An Israeli soccer team known for anti-Arab chants and far-right hooligans was awarded an anti-racism prize by President Reuven Rivlin on Monday, after improving its behavior.
Beitar Jerusalem, known for the often violent behavior of a group of ultra-nationalist fans, was awarded the “ground-breaking achievement” at the Shield of Honor awards by Rivlin in Jerusalem.
The club, which finished third in the Israeli Premier League last year, was recognized for its youth work and the establishment of a forum to deal with incitement and racism.
“I hope that Beitar will continue on the right and proper way, and your success will have a positive impact across the public,” said Rivlin, a Jerusalem native and longtime Beitar supporter.
The club has a controversial history in Israel.
Its fans often sing anti-Arab chants at matches, including “Death to Arabs.”
They have also chanted support for Yigal Amir, a far-right Jewish nationalist who assassinated prime minister Yitzhak Rabin in 1995.
Many of its most extreme fans are part of the far-right La Familia fan group.
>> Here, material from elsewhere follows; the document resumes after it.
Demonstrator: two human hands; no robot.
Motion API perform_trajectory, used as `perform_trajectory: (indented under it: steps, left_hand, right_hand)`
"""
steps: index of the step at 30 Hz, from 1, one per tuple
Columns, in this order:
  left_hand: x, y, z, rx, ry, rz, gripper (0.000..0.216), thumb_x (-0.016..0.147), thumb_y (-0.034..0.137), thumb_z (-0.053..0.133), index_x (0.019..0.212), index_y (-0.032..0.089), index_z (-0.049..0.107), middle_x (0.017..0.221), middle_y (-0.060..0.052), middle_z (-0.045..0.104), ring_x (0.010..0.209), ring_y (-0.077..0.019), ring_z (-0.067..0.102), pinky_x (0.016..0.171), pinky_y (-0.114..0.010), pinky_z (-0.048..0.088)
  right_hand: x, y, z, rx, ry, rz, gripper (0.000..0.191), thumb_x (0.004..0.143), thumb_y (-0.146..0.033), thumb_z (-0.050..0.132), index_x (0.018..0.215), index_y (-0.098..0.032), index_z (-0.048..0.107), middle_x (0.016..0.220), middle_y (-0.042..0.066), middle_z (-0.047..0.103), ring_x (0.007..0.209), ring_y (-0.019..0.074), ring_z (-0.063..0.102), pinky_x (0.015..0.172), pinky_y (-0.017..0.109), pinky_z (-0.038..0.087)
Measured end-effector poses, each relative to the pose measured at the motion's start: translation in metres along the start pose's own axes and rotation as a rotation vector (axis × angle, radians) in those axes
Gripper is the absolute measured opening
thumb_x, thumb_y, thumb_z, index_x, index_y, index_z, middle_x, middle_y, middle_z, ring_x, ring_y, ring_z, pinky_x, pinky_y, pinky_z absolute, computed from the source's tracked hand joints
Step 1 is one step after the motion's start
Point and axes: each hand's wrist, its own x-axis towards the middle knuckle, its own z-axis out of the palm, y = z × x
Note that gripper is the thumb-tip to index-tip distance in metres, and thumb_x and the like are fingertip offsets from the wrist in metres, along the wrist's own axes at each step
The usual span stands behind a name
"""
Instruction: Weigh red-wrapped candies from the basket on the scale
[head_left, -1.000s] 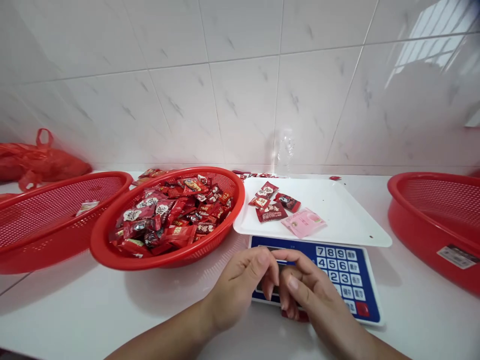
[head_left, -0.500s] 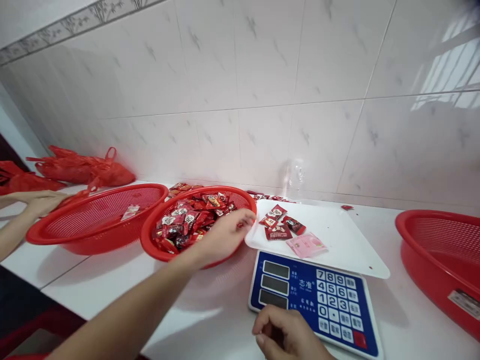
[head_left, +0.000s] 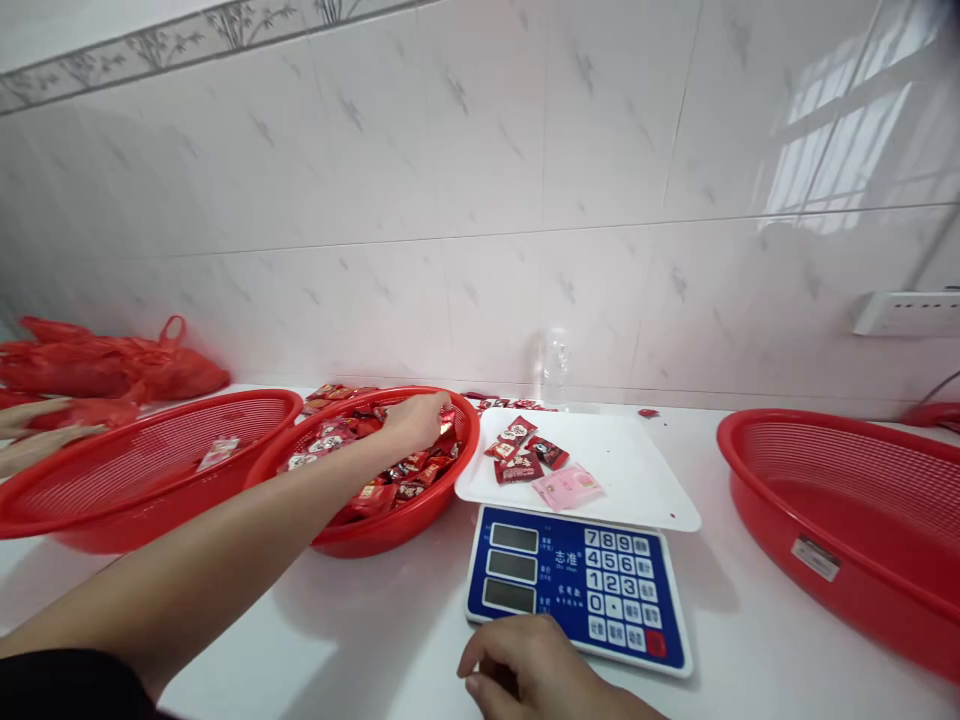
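My left hand [head_left: 416, 422] reaches into a red plastic basket [head_left: 367, 540], over a heap of small wrapped snack packets [head_left: 375, 497]. Its fingers bend down among the packets and the tips are hidden, so I cannot tell whether they grip one. My right hand [head_left: 525, 660] is loosely curled at the front edge of a blue weighing scale [head_left: 559, 560], with nothing seen in it. On the scale's white tray [head_left: 626, 465] lie several dark red packets [head_left: 517, 467] and a pink packet [head_left: 568, 487].
At left stands another red basket [head_left: 150, 520] with one pale packet [head_left: 219, 453]; a co-worker's hands [head_left: 45, 435] are beside it. Red plastic bags [head_left: 112, 360] lie behind. A third red basket [head_left: 840, 500] is at right. A clear bottle [head_left: 555, 365] stands against the tiled wall.
My left hand has moved left, from the basket's rim beside the tray into the packets. My right hand keeps its curl by the scale. The view has turned to the right.
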Motion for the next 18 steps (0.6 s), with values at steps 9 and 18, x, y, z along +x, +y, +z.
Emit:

Last year, 19 members of the group were charged with attempted murder, including of rival supporters.
Beitar is also the only club in the Israeli league that has never had an Arab Muslim player.
In 2013, some Beitar supporters were angered by the signing of two Muslim players from Chechnya, forcing the team to hire bodyguards to protect them.
But Uri Levy of the Jerusalem-based football website Babagol told AFP the fans had made strides to improve Beitar’s “anti-Arab” reputation.
He said the club “significantly reduced” the number of racist chants after a series of fines.
“If we take the international reputation of the club, of course it would sound weird for this club to get an anti-racism award,” Levy said.
“But the truth is in the past year the fans have put in a lot of work and have sought to change.”